### To do
An identical copy of all records below is to be written out.

***** Data records

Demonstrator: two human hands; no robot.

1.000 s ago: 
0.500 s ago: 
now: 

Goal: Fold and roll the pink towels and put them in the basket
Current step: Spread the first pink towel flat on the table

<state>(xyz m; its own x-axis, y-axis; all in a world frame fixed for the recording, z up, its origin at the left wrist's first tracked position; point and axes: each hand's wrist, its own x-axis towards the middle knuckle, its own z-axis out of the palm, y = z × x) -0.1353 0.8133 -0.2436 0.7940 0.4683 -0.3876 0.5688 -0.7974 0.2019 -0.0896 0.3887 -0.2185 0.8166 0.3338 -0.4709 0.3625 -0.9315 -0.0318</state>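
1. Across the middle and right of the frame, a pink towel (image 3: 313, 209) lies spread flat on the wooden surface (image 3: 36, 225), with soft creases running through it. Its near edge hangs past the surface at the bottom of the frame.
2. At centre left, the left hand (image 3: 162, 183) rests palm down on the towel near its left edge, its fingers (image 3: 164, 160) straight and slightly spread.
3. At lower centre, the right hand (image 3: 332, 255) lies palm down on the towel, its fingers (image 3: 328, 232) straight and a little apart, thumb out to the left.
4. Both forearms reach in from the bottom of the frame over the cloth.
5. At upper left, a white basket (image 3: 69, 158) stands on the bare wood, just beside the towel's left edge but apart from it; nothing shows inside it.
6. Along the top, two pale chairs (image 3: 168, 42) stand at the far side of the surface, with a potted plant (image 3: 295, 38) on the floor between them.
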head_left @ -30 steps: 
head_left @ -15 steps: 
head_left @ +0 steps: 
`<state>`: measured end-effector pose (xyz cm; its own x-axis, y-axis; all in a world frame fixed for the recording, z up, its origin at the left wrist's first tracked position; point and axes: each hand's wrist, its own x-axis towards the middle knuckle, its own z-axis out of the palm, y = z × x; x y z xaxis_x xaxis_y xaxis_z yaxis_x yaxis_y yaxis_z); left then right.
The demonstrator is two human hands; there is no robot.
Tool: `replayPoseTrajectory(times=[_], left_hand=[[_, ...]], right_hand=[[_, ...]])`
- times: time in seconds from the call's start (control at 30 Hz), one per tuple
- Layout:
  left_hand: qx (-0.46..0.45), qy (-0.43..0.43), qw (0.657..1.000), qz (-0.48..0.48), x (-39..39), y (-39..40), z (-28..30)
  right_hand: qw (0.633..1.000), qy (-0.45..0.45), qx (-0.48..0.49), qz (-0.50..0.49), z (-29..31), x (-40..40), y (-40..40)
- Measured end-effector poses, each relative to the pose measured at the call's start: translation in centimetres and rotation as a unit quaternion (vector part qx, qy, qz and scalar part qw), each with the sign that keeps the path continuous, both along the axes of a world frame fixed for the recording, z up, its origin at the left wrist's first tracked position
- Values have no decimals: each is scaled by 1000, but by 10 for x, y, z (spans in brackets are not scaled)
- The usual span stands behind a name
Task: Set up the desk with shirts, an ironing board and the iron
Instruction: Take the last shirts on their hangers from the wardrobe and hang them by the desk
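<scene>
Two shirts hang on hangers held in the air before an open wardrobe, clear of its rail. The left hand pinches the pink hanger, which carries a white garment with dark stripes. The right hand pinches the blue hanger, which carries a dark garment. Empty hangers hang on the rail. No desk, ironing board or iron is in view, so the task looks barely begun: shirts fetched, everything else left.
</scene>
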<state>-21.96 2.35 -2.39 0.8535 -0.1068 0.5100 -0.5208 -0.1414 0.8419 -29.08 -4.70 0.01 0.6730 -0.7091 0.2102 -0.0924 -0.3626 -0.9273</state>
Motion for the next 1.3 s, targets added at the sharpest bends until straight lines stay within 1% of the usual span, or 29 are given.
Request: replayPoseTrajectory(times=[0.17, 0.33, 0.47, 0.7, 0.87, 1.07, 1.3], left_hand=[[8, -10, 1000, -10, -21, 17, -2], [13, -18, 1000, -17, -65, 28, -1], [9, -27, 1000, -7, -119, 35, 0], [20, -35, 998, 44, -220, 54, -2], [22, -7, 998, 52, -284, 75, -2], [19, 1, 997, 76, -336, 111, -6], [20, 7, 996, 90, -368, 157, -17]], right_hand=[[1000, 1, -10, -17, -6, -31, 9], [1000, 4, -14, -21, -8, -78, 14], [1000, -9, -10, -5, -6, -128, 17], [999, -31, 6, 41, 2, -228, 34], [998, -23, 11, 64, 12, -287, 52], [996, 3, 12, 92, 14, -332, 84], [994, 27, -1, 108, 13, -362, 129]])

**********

### Answer to the exercise
Demonstrator: two human hands; no robot.

1.000 s ago: 
0.500 s ago: 
now: 

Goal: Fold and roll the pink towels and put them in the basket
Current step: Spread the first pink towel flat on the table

<state>(xyz m; its own x-axis, y-axis; all in a world frame fixed for the recording, z up, its origin at the left wrist's first tracked position; point and axes: each hand's wrist, its own x-axis towards the middle knuckle, its own z-axis out of the palm, y = z × x) -0.1353 0.8133 -0.2436 0.7940 0.4683 -0.3876 0.5688 -0.7974 0.2019 -0.0896 0.3887 -0.2185 0.8166 0.3338 -0.4709 0.3625 -0.9315 -0.0318</state>
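1. Across the middle and right of the frame, a pink towel (image 3: 313, 209) lies spread flat on the wooden surface (image 3: 36, 225), with soft creases running through it. Its near edge hangs past the surface at the bottom of the frame.
2. At centre left, the left hand (image 3: 162, 183) rests palm down on the towel near its left edge, its fingers (image 3: 164, 160) straight and slightly spread.
3. At lower centre, the right hand (image 3: 332, 255) lies palm down on the towel, its fingers (image 3: 328, 232) straight and a little apart, thumb out to the left.
4. Both forearms reach in from the bottom of the frame over the cloth.
5. At upper left, a white basket (image 3: 69, 158) stands on the bare wood, just beside the towel's left edge but apart from it; nothing shows inside it.
6. Along the top, two pale chairs (image 3: 168, 42) stand at the far side of the surface, with a potted plant (image 3: 295, 38) on the floor between them.
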head_left @ -30 steps: 
head_left @ -15 steps: 
head_left @ +0 steps: 
`<state>`: measured end-effector pose (xyz cm; its own x-axis, y-axis; all in a world frame fixed for the recording, z up, its origin at the left wrist's first tracked position; point and axes: each hand's wrist, its own x-axis towards the middle knuckle, its own z-axis out of the palm, y = z × x; x y z xaxis_x xaxis_y xaxis_z yaxis_x yaxis_y yaxis_z); left then right.
The demonstrator is two human hands; there is no robot.
Tool: `replayPoseTrajectory(times=[_], left_hand=[[_, ...]], right_hand=[[_, ...]])`
- times: time in seconds from the call's start (control at 30 Hz), one per tuple
- Layout:
  left_hand: qx (-0.46..0.45), qy (-0.43..0.43), qw (0.657..1.000), qz (-0.48..0.48), x (-39..39), y (-39..40), z (-28..30)
  right_hand: qw (0.633..1.000), qy (-0.45..0.45), qx (-0.48..0.49), qz (-0.50..0.49), z (-29..31), x (-40..40), y (-40..40)
- Measured end-effector poses, each relative to the pose measured at the call's start: translation in centimetres and rotation as a unit quaternion (vector part qx, qy, qz and scalar part qw), each with the sign that keeps the path continuous, both along the axes of a world frame fixed for the recording, z up, its origin at the left wrist's first tracked position
- Values have no decimals: each is scaled by 1000, but by 10 for x, y, z (spans in brackets are not scaled)
- The usual span stands behind a name
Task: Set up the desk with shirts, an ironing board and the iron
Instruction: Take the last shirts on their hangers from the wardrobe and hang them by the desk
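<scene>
Two shirts hang on hangers held in the air before an open wardrobe, clear of its rail. The left hand pinches the pink hanger, which carries a white garment with dark stripes. The right hand pinches the blue hanger, which carries a dark garment. Empty hangers hang on the rail. No desk, ironing board or iron is in view, so the task looks barely begun: shirts fetched, everything else left.
</scene>
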<state>-21.96 2.35 -2.39 0.8535 -0.1068 0.5100 -0.5208 -0.1414 0.8419 -29.08 -4.70 0.01 0.6730 -0.7091 0.2102 -0.0924 -0.3626 -0.9273</state>
Motion for the next 1.3 s, targets added at the sharpest bends until straight lines stay within 1% of the usual span, or 29 are given.
Request: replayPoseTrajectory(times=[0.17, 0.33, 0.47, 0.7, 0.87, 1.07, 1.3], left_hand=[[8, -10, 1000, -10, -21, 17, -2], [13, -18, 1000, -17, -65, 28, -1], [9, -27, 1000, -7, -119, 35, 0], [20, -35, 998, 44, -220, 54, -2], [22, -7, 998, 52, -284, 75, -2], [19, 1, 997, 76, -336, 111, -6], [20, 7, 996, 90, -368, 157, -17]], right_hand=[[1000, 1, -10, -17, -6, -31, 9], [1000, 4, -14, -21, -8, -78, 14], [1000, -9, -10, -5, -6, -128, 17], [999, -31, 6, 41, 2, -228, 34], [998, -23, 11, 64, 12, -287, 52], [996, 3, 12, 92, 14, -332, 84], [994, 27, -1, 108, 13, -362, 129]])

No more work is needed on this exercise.